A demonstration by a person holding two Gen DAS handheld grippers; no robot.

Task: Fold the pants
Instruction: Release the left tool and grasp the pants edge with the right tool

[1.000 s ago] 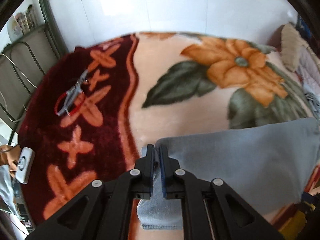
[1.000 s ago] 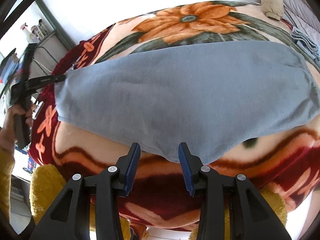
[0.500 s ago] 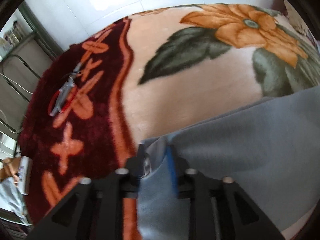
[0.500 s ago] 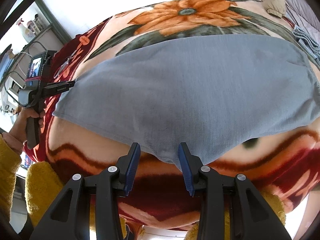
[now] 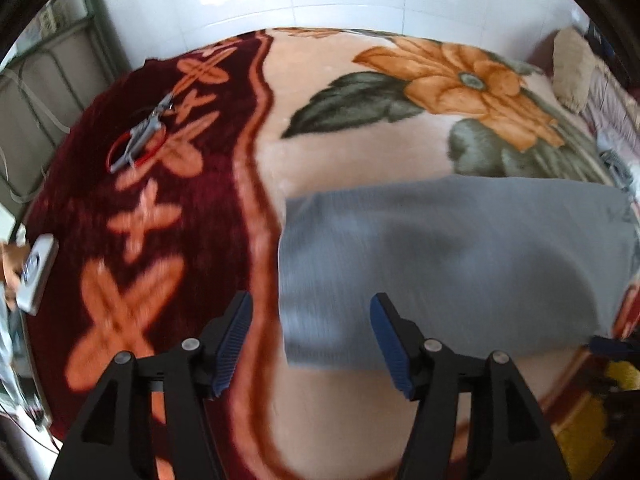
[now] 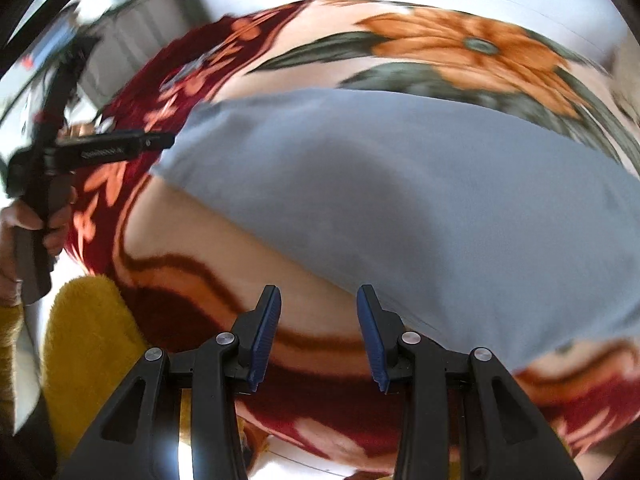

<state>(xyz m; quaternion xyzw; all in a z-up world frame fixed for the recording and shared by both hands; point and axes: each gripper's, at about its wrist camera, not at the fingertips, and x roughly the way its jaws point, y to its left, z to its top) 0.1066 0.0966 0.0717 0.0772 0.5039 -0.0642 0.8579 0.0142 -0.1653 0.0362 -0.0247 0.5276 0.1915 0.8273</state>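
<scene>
Both grippers (image 5: 311, 339) (image 6: 318, 336) open, empty, left widening.

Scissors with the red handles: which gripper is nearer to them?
Left. The scissors lie on the blanket's dark red border, beyond and left of the left gripper, whose jaws are opening. The right gripper sits at the pants' near edge, scissors unseen.

Grey pants (image 5: 460, 264) lie folded flat on floral blanket (image 5: 360, 152).
</scene>
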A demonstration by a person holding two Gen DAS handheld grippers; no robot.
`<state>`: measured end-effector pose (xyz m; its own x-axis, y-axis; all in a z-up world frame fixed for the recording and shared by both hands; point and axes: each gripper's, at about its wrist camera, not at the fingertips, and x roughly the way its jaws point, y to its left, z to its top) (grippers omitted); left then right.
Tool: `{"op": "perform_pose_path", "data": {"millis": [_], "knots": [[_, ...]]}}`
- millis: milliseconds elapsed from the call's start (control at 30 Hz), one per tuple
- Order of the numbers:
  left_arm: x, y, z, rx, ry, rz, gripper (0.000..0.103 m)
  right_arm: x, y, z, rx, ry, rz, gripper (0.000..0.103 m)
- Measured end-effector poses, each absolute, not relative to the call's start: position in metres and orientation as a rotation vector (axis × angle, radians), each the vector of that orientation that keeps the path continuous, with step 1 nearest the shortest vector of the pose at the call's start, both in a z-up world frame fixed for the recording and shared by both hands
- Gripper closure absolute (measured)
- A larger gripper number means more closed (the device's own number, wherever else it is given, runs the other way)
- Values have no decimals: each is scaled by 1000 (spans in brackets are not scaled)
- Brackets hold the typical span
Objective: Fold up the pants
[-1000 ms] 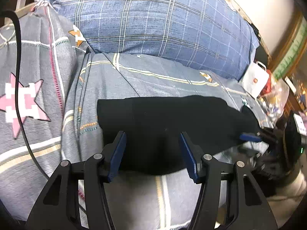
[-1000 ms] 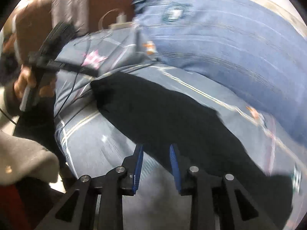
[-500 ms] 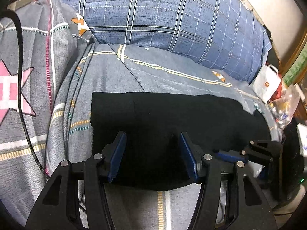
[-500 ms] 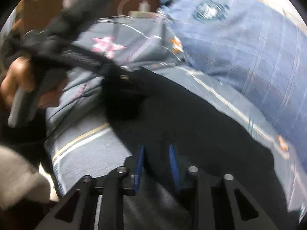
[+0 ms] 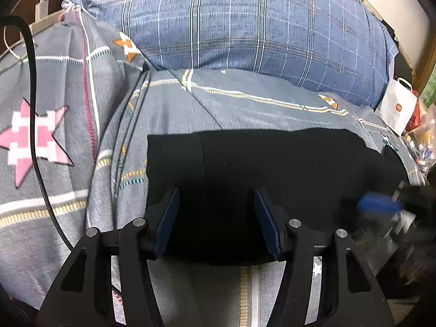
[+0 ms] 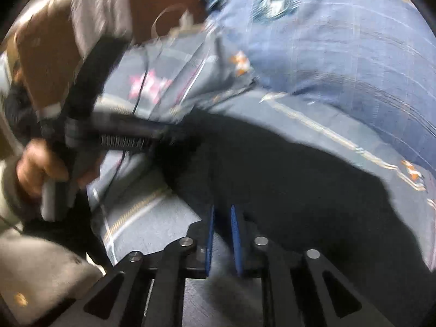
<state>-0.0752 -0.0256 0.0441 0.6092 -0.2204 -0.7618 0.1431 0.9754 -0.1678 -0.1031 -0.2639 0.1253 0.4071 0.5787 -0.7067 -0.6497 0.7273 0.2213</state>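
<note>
Black pants (image 5: 272, 169) lie flat across a grey patterned bed cover, folded into a long dark band. My left gripper (image 5: 216, 204) is open, its blue pads spread wide over the pants' near edge at the left end. In the right wrist view the pants (image 6: 286, 179) run from centre to the right. My right gripper (image 6: 223, 212) has its blue pads drawn close together over the pants' near edge; the blur hides whether cloth is pinched. The right gripper also shows as a blurred blue pad in the left wrist view (image 5: 378, 205).
A large blue plaid pillow (image 5: 245, 24) lies behind the pants. A grey cover with a pink star (image 5: 30, 139) and a black cable (image 5: 32, 103) are at left. A white paper bag (image 5: 397, 106) and clutter sit at far right. The hand holding the left gripper (image 6: 41, 169) is at left.
The right gripper's pads have closed from a moderate gap to a narrow one at the pants' near edge. The left gripper stays open and has shifted slightly over the pants.
</note>
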Motion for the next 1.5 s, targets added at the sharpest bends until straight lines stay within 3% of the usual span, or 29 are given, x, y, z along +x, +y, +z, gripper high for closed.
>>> {"op": "perform_pose_path", "data": {"millis": [200, 533, 567, 633, 767, 967, 1200, 1300, 1400, 1500], "knots": [[-73, -32, 58, -87, 852, -210, 46, -56, -337, 134, 80, 856, 516, 70], [-55, -42, 40, -76, 894, -185, 46, 16, -357, 90, 255, 1032, 491, 69], [-55, -43, 39, -73, 893, -184, 46, 20, -353, 85, 255, 1055, 496, 70], [-53, -42, 39, -74, 894, -181, 46, 20, -348, 83, 239, 1033, 500, 91], [-50, -39, 35, -82, 897, -171, 46, 14, -345, 96, 189, 947, 482, 94], [-47, -38, 28, -81, 897, -169, 46, 21, -337, 74, 143, 974, 404, 94], [-56, -39, 48, -101, 885, -176, 46, -6, -378, 106, 255, 920, 372, 77], [-63, -50, 64, -87, 851, -211, 46, -42, -421, 121, 270, 886, 271, 76], [-63, -72, 74, -67, 836, -282, 35, -79, -475, 130, 270, 874, 114, 74], [-56, -99, 74, -71, 853, -367, 34, -114, -532, 119, 308, 910, -56, 70]]}}
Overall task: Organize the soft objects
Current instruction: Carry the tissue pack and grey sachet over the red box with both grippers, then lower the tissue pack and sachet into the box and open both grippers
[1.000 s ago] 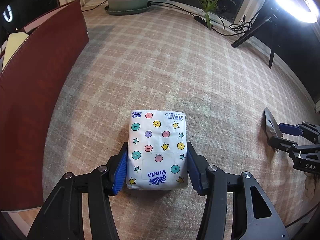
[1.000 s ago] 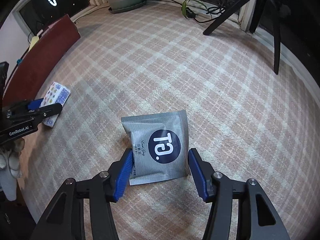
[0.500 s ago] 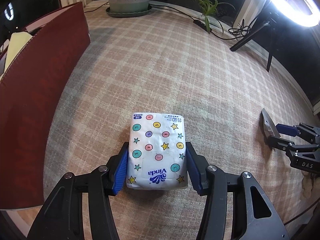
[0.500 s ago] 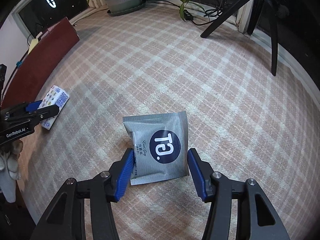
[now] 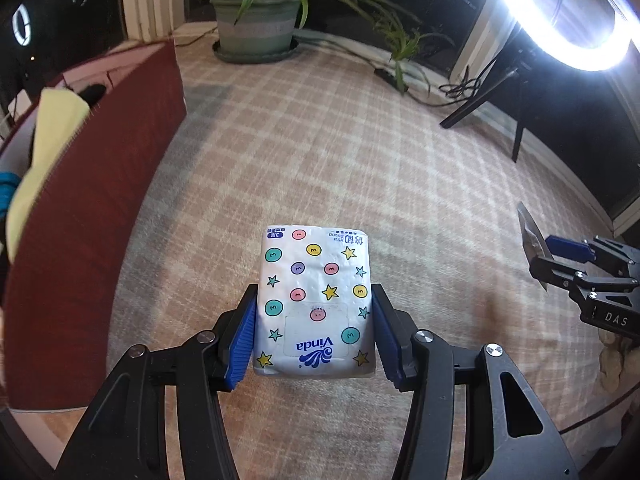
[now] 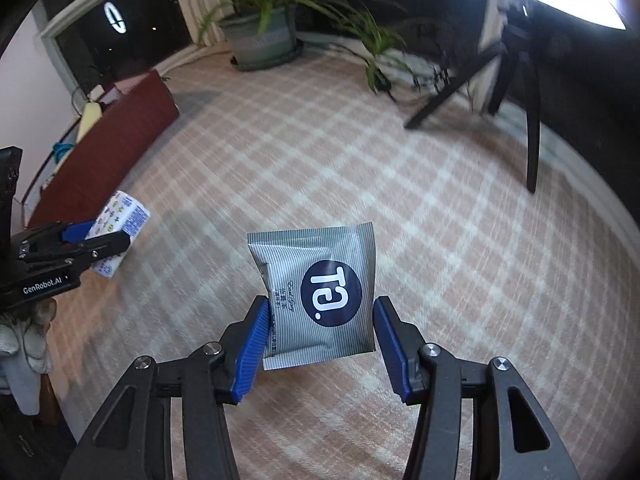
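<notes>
**A:** How far along does it look?

**B:** Early to middle, I'd judge. Nearest the lens, the left gripper point(image 5: 315, 330) is clamped on the tissue pack point(image 5: 316, 300), blue pads pressed to its two long sides. The right gripper point(image 6: 318, 336) has the grey pouch point(image 6: 320, 296) pinched the same way, its left pad denting the edge. Both things seem to be off the checked cloth point(image 5: 320, 160), with a shadow under each, so the picking-up is done. Neither has been put anywhere yet.

**A:** And where would they go?

**B:** Probably the red box point(image 5: 80, 220) along the cloth's left edge. Something yellow point(image 5: 44, 148) and soft-looking already sits in it, with a bit of blue point(image 6: 60, 148) beside that, so part of the sorting may be finished. I can't see the rest of the inside.

**A:** How are the hands set?

**B:** Both grippers point steeply down and forward, side by side but well apart. From the left view the right one shows at the right edge of the cloth; from the right view the left one point(image 6: 96, 240) shows near the box with the pack. A gloved hand point(image 6: 28, 336) is partly visible under it.

**A:** Anything further off?

**B:** At the far edge of the cloth, a plant pot point(image 5: 256, 24), and a ring light point(image 5: 568, 12) on a tripod at the far right corner.
</notes>
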Tool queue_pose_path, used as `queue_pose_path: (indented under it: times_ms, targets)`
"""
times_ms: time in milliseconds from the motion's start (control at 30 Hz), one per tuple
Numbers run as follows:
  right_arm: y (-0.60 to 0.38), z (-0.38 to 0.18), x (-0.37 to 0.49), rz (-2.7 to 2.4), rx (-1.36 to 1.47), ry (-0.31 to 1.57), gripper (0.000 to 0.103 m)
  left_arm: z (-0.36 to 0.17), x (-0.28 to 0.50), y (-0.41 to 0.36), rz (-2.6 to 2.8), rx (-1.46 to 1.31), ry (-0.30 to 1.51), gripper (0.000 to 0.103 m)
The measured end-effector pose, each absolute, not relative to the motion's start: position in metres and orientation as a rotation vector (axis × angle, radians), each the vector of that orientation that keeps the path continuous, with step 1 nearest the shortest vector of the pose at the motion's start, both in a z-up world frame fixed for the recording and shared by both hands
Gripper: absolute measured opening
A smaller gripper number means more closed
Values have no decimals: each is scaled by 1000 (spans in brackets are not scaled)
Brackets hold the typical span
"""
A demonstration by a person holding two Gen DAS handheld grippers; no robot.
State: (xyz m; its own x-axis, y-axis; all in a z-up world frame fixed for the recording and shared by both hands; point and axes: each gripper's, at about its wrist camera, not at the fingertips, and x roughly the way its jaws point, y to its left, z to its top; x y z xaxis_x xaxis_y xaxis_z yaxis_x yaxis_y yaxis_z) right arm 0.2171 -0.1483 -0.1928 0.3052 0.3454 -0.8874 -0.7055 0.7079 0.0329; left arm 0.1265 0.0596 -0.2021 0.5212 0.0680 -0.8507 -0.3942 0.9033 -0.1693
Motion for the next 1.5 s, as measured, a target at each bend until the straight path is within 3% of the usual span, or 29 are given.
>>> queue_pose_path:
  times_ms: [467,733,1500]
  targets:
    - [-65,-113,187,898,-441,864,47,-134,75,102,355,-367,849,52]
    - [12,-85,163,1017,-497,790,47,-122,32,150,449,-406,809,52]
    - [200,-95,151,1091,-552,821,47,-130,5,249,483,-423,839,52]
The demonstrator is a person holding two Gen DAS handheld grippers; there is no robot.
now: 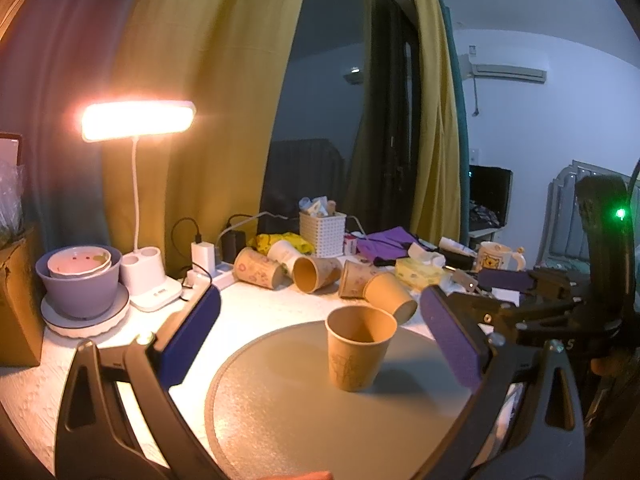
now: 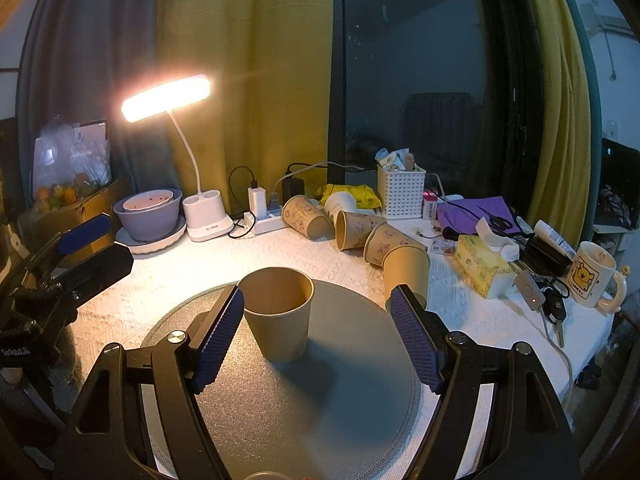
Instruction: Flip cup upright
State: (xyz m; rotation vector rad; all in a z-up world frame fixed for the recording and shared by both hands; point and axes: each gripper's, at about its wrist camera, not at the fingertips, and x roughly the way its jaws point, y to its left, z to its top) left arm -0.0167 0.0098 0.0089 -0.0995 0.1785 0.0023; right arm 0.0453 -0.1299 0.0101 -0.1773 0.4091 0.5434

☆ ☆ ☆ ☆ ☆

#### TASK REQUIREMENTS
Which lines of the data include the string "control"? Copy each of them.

#### TASK SOLUTION
- millis: milliseconds elapsed from the call's start (control at 30 Hz), one per tuple
times_ms: time in milliseconds from the motion's start (control at 30 Hz), one per tuple

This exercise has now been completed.